According to ORDA, local residents reported that the wastewater comes from several sources: the tuberculosis dispensary, the Amiran plant in the village of Chimbulak, the Ak Bulak sanatorium, and new private sector developments, and then flows onto the agricultural lands of the Belbulak Rural District.

It is reported that the system is connected to the central sewage main near the Kuldzha Highway.

"We are constantly breathing in this stench; the wastewater keeps flowing and flowing. This year it has been flowing here for two months already. The utility workers come, do something, and the leak stops. But after two or three days, it starts leaking in the same place or somewhere else. This is already an ecological disaster. Someone must finally take this sewer system onto their balance sheet and monitor its condition," says a local resident. 

Local authorities cite the lack of legal formalisation of the network and the fragmentation of the plots it runs through. As local resident Maxim Inozemtsev explained, part of the land on which the utilities were laid was previously transferred for housing development in violation of regulations.

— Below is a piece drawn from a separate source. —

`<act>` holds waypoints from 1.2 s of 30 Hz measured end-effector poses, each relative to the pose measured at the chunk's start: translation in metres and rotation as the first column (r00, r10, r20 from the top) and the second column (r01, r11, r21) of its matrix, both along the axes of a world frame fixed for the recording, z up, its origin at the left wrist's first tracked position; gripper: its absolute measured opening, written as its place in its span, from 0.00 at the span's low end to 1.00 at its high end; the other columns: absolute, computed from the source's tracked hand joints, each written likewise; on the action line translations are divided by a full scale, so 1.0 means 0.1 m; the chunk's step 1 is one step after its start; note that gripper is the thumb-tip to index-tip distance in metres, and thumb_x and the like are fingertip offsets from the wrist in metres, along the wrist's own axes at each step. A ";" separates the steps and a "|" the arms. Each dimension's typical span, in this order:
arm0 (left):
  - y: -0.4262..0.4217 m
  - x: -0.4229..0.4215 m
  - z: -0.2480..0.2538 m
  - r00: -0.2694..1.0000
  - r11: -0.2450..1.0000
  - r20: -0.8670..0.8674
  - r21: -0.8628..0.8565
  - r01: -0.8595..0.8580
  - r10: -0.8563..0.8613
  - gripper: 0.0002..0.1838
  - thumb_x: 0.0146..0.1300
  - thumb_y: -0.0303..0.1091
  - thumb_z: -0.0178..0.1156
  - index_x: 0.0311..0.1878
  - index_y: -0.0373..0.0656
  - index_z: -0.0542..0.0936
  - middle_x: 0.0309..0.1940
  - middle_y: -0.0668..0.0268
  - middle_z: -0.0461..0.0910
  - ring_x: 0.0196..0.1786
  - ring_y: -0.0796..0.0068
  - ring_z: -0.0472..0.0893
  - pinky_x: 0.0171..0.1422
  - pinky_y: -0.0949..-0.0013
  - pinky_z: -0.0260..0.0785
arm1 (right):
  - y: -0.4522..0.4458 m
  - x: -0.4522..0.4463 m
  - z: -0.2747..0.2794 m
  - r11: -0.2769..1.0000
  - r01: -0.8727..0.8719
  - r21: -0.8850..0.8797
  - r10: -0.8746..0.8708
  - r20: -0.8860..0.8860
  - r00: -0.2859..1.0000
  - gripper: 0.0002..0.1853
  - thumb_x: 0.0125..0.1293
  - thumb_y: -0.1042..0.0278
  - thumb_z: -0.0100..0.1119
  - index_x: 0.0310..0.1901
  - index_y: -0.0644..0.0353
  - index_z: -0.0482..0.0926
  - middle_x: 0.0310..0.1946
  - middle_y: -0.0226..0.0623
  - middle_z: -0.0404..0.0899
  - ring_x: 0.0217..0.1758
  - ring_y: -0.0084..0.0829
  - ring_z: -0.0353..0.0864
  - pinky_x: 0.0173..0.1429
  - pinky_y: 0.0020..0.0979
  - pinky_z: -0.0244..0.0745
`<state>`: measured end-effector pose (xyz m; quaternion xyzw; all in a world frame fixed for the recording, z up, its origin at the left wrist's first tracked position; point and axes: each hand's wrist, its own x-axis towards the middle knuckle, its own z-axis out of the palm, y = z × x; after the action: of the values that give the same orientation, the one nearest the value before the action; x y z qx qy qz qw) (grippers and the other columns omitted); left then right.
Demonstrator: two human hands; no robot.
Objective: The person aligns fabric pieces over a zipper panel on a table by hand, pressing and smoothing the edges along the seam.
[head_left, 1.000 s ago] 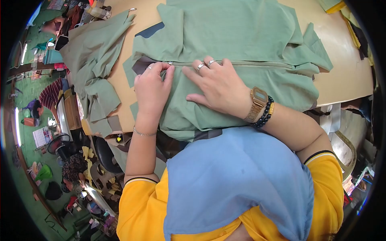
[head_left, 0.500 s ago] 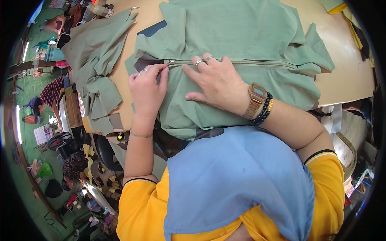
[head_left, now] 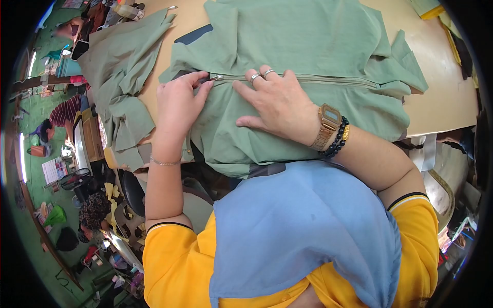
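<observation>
A sage-green garment (head_left: 303, 41) with a long zipper (head_left: 339, 79) running across it lies spread on the table in front of me. The metal zipper slider (head_left: 217, 77) sits near the zipper's left end. Just left of the slider, my left hand (head_left: 179, 100) is closed, thumb and fingers pinching the garment at the zipper's end; exactly what lies between the fingertips is partly hidden. My right hand (head_left: 280, 105) rests palm down with fingers spread, pressing on the garment along the zipper. It wears rings, and a gold watch (head_left: 328, 123) and beaded bracelets circle the wrist.
More green fabric pieces (head_left: 123, 77) hang over the tan table's (head_left: 436, 110) left side. Yellow-edged material (head_left: 447, 31) lies at the far right. Beyond the left edge, a person in a striped shirt (head_left: 65, 110) and a black fan (head_left: 74, 179) stand among workroom clutter.
My left hand has shifted a little left, away from the slider, and the garment's left end is more bunched around it. My right hand stays in place.
</observation>
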<state>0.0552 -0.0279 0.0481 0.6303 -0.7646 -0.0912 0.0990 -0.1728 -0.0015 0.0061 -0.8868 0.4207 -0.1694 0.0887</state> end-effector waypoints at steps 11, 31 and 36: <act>0.05 0.04 -0.06 0.990 0.995 -0.122 0.067 -0.067 0.075 0.13 0.64 0.37 0.72 0.47 0.39 0.87 0.28 0.68 0.82 0.29 0.81 0.74 0.35 0.74 0.69 | -0.01 0.00 -0.01 1.000 -0.010 0.001 0.010 -0.001 1.000 0.36 0.63 0.34 0.63 0.64 0.52 0.76 0.55 0.36 0.76 0.57 0.34 0.75 0.47 0.39 0.71; -0.18 -0.17 -0.15 0.971 0.966 -0.111 -0.169 0.193 -0.214 0.18 0.63 0.29 0.68 0.57 0.41 0.80 0.36 0.66 0.84 0.32 0.71 0.78 0.42 0.67 0.73 | -0.01 0.02 -0.01 1.000 -0.002 -0.013 0.002 -0.019 1.000 0.36 0.61 0.34 0.65 0.63 0.51 0.75 0.54 0.36 0.76 0.56 0.34 0.76 0.45 0.39 0.72; -0.08 -0.20 -0.09 0.979 0.980 -0.143 -0.154 0.122 -0.144 0.15 0.63 0.29 0.67 0.53 0.40 0.80 0.36 0.63 0.84 0.38 0.65 0.81 0.45 0.63 0.74 | -0.01 0.02 -0.03 0.999 0.001 -0.036 -0.002 -0.015 1.000 0.36 0.61 0.34 0.66 0.63 0.51 0.76 0.53 0.36 0.76 0.57 0.34 0.76 0.45 0.39 0.73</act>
<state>0.0354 -0.0363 0.0391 0.5599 -0.7999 -0.0900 0.1965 -0.1713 -0.0027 0.0034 -0.8892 0.4188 -0.1704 0.0696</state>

According to available information, plots were either given away for free under a state programme or sold through affiliated schemes. As a result, the engineering utilities ended up underneath private houses. 

Now, modernising the system would require either demolishing some of the buildings or building a different sewer along an alternative route — both options require significant resources.

Against this backdrop, other consequences of the haphazard land distribution have also intensified: residents report the filling in of irrigation ditches, the blocking of old roads, and changes to stream channels, making access to some houses impossible.

Earlier, at a meeting with residents on 7 April 2025, the Deputy Akim of Talgar District, Anvar Askerbekov, confirmed that even plots of former cattle burial grounds had been illegally reclassified as private subsidiary plots and sold to individuals.

It will be recalled that in December 2024, FBK investigated the waste disposal crisis in the village of Priirtyshskoye (commonly known as Utinka), where overflowing sewage systems forced residents to seek illegal alternatives.

Local authorities initially allowed waste dumping on a vacant lot, but after public outcry, disowned the decision. Residents were forced to pay monthly for expensive services from city cesspool emptiers. 

After the FBK publication, the district akimat took control of the situation and promised to provide the district with sewer networks. The story highlighted the systemic crisis of utility infrastructure in the Kazakh provinces.